**TASK TO CARRY OUT**. Every line of the listing below should come back exactly as written, with no images.

# # # #

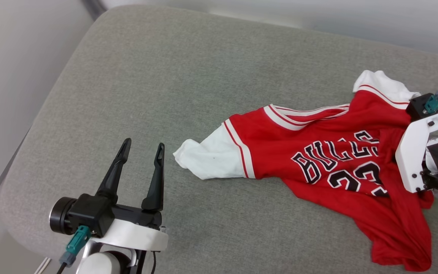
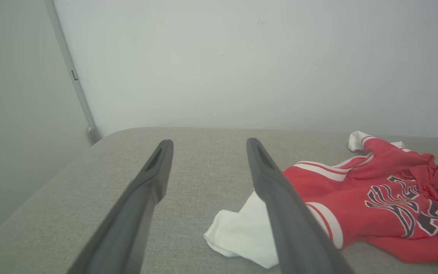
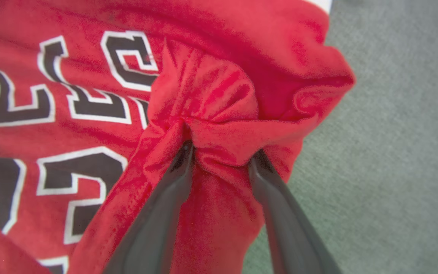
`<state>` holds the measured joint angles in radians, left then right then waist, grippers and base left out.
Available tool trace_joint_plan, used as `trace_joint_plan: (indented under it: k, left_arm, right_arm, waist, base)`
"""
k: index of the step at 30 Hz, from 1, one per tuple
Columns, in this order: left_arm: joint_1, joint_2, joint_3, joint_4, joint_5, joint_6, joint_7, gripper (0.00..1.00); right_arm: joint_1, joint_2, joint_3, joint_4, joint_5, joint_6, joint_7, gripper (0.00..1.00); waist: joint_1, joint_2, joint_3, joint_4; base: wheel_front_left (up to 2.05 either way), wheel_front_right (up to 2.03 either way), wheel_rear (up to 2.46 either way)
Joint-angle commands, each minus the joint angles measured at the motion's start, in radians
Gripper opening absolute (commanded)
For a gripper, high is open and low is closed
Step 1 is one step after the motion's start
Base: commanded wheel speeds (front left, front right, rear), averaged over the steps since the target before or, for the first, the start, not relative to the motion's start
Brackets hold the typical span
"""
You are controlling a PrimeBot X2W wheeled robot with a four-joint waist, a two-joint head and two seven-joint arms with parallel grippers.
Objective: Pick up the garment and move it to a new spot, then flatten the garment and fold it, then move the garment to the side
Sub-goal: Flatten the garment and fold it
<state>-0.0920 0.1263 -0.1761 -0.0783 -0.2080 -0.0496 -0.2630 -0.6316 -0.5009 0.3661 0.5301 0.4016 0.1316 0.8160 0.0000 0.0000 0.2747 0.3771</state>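
- Picking up is the step in hand: my right jaws pinch a bunched fold of the garment (image 1: 264, 152), which lies crumpled at the right of the surface (image 1: 146, 76).
- My left jaws stand wide and empty, near its white sleeve (image 1: 207, 160).
- Next, I judge, a firm lift is needed.
- The surface is grey cloth, with a pale wall (image 2: 242, 57) behind.

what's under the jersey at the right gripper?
Grey cushion surrounds the garment, so it likely lies on that. Right gripper fingertips sink into a bunched red fold; whatever lies beneath is covered.
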Motion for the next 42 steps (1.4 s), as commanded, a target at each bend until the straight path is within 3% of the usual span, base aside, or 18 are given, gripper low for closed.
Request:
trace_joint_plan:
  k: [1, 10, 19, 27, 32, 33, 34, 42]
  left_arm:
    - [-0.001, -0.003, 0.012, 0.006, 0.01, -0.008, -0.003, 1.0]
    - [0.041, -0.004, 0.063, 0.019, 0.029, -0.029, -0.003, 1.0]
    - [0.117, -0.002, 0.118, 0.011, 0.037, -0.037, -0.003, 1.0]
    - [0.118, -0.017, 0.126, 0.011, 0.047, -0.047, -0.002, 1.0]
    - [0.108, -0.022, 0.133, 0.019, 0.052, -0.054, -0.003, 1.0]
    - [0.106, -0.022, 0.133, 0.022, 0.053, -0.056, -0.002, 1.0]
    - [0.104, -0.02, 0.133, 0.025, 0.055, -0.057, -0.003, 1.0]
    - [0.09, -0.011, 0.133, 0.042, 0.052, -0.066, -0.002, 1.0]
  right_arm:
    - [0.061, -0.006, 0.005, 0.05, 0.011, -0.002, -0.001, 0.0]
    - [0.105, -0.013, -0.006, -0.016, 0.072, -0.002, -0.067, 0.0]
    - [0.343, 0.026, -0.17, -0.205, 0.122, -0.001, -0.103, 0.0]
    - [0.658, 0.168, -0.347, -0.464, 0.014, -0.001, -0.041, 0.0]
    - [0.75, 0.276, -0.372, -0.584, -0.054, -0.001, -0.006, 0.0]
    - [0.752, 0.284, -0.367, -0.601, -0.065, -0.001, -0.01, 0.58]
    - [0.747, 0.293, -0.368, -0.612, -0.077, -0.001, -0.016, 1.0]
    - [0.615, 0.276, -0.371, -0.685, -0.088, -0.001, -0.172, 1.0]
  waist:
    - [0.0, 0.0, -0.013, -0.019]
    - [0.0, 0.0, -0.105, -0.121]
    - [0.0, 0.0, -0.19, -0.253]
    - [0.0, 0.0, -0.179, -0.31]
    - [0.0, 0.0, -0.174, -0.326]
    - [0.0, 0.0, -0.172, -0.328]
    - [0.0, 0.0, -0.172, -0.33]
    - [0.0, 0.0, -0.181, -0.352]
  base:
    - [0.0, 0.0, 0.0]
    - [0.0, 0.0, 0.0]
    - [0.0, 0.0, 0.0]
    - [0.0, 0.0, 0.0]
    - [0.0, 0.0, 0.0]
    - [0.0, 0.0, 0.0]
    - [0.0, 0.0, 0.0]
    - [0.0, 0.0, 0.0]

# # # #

**PROBLEM SOLUTION**.
`<state>` holds the measured joint angles in radians, left then right then waist, grippers and base left out.
Available tool trace_joint_plan, used as `trace_joint_plan: (indented under it: k, left_arm, right_arm, waist, base)`
"""
k: index of the step at 30 Hz, from 1, one per tuple
Columns, in this order: left_arm: joint_1, joint_2, joint_3, joint_4, joint_5, joint_6, joint_7, gripper (0.00..1.00); right_arm: joint_1, joint_2, joint_3, joint_4, joint_5, joint_6, joint_7, gripper (0.00..1.00); waist: joint_1, joint_2, joint_3, joint_4; base: wheel_front_left (up to 2.05 either way), wheel_front_right (up to 2.03 either way), wheel_rear (up to 2.46 either way)
Joint-angle commands, each minus the joint angles measured at the motion's start, in radians
Gripper opening absolute (commanded)
For a gripper, high is open and low is closed
Step 1 is one step after the motion's start
Base: commanded wheel speeds (front left, front right, rear), averaged over the steps since the target before or, for the first, the start, not relative to the motion's start
Brackets hold the typical span
"""
You are controlling a PrimeBot X2W wheeled robot with a four-joint waist, a two-joint head and two seven-joint arms with parallel grippers.
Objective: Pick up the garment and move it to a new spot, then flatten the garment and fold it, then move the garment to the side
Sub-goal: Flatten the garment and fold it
<state>-0.0920 0.1263 -0.1761 -0.0783 -0.2080 -0.0496 -0.2630 -0.6316 -0.5009 0.3661 0.5301 0.4016 0.1316 0.8160 0.0000 0.0000 0.2747 0.3771</state>
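- Picking up is the step in hand: my right jaws pinch a bunched fold of the garment (image 1: 264, 152), which lies crumpled at the right of the surface (image 1: 146, 76).
- My left jaws stand wide and empty, near its white sleeve (image 1: 207, 160).
- Next, I judge, a firm lift is needed.
- The surface is grey cloth, with a pale wall (image 2: 242, 57) behind.

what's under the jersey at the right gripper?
Grey cushion surrounds the garment, so it likely lies on that. Right gripper fingertips sink into a bunched red fold; whatever lies beneath is covered.
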Motion for the next 42 steps (1.4 s), as commanded, a target at each bend until the straight path is within 3% of the usual span, base aside, or 18 are given, gripper low for closed.
Request:
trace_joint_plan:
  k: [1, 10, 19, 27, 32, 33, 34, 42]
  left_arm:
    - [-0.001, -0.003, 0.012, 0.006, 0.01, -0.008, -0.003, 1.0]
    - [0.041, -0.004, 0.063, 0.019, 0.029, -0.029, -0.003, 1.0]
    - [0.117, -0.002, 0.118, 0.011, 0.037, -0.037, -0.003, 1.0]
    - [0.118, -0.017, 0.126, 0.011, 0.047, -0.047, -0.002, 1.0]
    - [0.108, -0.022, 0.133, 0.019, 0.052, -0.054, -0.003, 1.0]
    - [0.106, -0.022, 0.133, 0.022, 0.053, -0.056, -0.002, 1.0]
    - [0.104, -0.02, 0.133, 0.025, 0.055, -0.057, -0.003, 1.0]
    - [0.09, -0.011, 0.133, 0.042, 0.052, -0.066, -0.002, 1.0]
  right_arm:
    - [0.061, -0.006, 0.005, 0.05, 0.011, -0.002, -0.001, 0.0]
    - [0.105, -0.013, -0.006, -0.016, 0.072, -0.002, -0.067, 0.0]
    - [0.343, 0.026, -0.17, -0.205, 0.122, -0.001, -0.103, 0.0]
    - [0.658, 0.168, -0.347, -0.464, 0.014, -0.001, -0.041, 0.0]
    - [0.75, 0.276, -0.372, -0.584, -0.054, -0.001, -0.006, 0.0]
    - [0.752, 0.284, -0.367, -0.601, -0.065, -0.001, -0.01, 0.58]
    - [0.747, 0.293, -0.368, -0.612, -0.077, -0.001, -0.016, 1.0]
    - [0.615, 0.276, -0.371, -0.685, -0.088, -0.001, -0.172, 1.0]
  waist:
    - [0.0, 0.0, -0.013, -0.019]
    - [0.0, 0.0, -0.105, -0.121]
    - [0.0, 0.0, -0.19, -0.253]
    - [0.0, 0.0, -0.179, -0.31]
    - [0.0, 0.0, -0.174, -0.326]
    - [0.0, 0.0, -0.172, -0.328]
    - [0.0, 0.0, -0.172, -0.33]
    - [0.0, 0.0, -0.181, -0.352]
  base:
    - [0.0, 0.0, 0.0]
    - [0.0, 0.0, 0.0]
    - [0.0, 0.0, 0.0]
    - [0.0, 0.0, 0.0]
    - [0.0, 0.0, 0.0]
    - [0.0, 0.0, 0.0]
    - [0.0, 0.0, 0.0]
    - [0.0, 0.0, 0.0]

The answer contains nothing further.